* **Stored data**
-- Opening Marker --
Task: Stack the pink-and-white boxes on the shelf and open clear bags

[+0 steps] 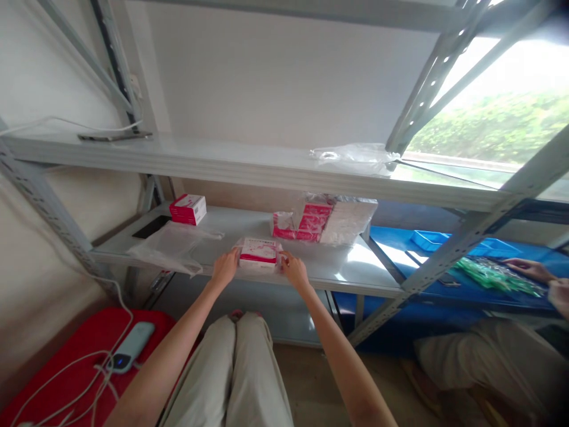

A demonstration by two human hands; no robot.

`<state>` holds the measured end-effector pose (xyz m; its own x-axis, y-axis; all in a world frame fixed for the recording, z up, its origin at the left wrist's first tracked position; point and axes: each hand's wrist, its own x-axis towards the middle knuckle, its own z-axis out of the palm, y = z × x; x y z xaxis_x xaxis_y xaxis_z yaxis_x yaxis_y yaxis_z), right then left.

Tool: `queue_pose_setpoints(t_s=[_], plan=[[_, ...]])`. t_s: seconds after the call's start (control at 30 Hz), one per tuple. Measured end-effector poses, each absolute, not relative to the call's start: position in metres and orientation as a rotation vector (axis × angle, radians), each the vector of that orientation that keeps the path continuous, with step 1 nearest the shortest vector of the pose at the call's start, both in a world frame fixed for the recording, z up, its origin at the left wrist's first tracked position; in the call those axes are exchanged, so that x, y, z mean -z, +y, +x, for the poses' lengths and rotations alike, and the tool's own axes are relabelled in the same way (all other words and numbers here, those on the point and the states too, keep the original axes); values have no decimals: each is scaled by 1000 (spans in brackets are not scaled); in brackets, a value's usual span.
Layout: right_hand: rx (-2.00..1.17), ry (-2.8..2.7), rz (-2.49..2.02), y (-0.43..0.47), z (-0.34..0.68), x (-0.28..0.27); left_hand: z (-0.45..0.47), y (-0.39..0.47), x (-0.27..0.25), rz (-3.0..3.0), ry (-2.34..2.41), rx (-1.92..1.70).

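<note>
A pink-and-white box (258, 254) lies near the front edge of the lower shelf, with clear plastic around it. My left hand (226, 267) grips the plastic at its left end, fingers closed. At the right end my right hand (293, 270) pinches the plastic between thumb and fingers. Left of my hands, an empty-looking clear plastic bag (171, 246) hangs slightly over the shelf edge. Behind it stands a small stack of pink-and-white boxes (188, 209). Further right, plastic-wrapped pink boxes (315, 220) lean beside a wrapped white-and-silver block (349, 219).
The upper shelf (222, 163) crosses above my hands and bears a crumpled plastic bag (355, 155). A slanted metal post (448, 255) rises at right. Beyond it, a co-worker's hand (528, 268) touches green-and-clear packets (498, 276). A power bank (132, 347) with cables rests on a red stool (57, 362).
</note>
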<state>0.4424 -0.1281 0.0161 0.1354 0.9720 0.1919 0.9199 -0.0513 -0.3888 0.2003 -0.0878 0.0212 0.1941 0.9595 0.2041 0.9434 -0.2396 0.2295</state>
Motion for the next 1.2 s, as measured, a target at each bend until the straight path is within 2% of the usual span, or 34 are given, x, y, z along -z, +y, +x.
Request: queue_pose_setpoints(t_s=[0.4, 0.63, 0.83, 1.03, 1.2], plan=[[-328, -1626, -2149, -51, 439, -15, 216, -27, -9, 2099, 1902, -719], [-331, -1676, -1962, -84, 441, 10, 207, -65, 23, 2302, 1891, -891], [-191, -1644, -1692, -123, 432, 27, 202, -97, 43, 2282, 1694, -1274], [78, -1792, -1630, -131, 425, -13, 201, -121, 26, 2263, 1653, -1456], [-144, -2307, -1602, -90, 412, -61, 206, -134, 13, 2228, 1553, -1510]])
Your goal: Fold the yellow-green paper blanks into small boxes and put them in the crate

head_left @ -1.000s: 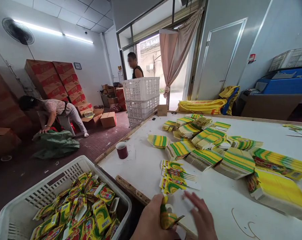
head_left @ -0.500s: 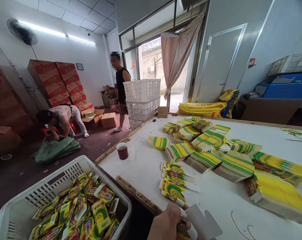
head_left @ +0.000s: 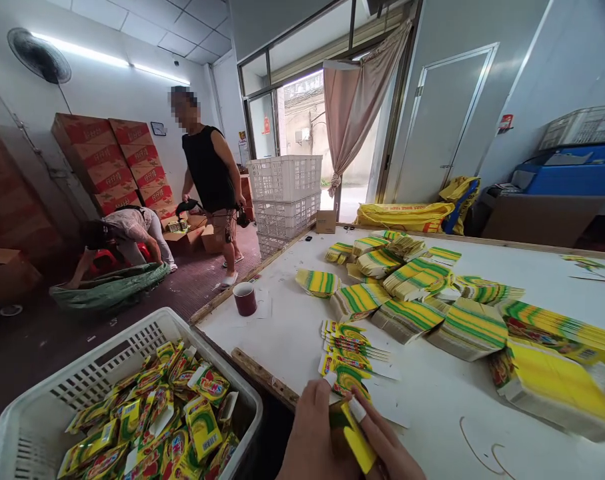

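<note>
At the table's near edge, my left hand and my right hand close around a small yellow and green carton from its two sides. White wrapping covers some of my fingertips. A yellow flap of the carton sticks up between the hands, and the rest of it is hidden by my fingers. Just beyond my fingers lies a fanned row of flat printed cartons. To the left, a white plastic crate holds many small folded cartons.
Bundled flat cartons cover the table's middle and right. A dark red mug stands near the left edge, by a wooden strip. Past the table are stacked white crates, a walking person and a person bending over a green sack.
My right hand has come into view and both hands now grip the carton, whose white open flap no longer shows. The person in black walked left and nearer; the bending person spread the green sack.
</note>
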Tool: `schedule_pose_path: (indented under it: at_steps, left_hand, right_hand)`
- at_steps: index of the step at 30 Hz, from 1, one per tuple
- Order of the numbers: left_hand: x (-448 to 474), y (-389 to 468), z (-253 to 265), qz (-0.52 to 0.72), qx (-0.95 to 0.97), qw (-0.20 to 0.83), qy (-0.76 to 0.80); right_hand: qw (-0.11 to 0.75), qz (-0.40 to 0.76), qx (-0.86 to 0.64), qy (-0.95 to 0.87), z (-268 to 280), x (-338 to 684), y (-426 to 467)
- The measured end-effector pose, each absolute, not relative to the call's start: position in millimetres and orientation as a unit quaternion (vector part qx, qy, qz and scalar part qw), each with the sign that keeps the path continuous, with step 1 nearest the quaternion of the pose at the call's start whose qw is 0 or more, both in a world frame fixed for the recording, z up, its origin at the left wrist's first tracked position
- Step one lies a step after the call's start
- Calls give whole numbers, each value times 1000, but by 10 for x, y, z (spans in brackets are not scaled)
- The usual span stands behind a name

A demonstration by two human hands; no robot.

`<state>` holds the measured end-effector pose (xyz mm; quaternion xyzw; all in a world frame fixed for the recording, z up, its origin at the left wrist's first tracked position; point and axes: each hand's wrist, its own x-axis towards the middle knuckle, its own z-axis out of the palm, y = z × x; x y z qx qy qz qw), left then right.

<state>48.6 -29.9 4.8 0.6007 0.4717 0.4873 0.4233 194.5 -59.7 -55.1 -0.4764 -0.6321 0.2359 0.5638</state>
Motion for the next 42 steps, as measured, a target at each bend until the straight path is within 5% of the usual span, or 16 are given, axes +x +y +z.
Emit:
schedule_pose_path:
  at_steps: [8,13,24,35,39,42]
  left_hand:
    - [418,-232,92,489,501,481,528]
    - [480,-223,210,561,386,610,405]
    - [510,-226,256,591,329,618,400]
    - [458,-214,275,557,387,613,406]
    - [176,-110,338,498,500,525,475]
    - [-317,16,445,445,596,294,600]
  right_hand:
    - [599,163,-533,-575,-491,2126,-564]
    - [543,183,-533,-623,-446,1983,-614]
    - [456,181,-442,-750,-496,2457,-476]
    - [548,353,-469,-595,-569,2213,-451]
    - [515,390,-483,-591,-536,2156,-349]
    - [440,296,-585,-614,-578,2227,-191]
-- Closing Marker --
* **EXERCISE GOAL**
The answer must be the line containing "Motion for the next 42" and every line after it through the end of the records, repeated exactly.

* **SOLUTION TO THIS TASK**
Motion for the next 42 steps, as measured, a target at each bend until the straight path is within 5% of the usual span, or 16 are given, axes +x +y +z.
Emit:
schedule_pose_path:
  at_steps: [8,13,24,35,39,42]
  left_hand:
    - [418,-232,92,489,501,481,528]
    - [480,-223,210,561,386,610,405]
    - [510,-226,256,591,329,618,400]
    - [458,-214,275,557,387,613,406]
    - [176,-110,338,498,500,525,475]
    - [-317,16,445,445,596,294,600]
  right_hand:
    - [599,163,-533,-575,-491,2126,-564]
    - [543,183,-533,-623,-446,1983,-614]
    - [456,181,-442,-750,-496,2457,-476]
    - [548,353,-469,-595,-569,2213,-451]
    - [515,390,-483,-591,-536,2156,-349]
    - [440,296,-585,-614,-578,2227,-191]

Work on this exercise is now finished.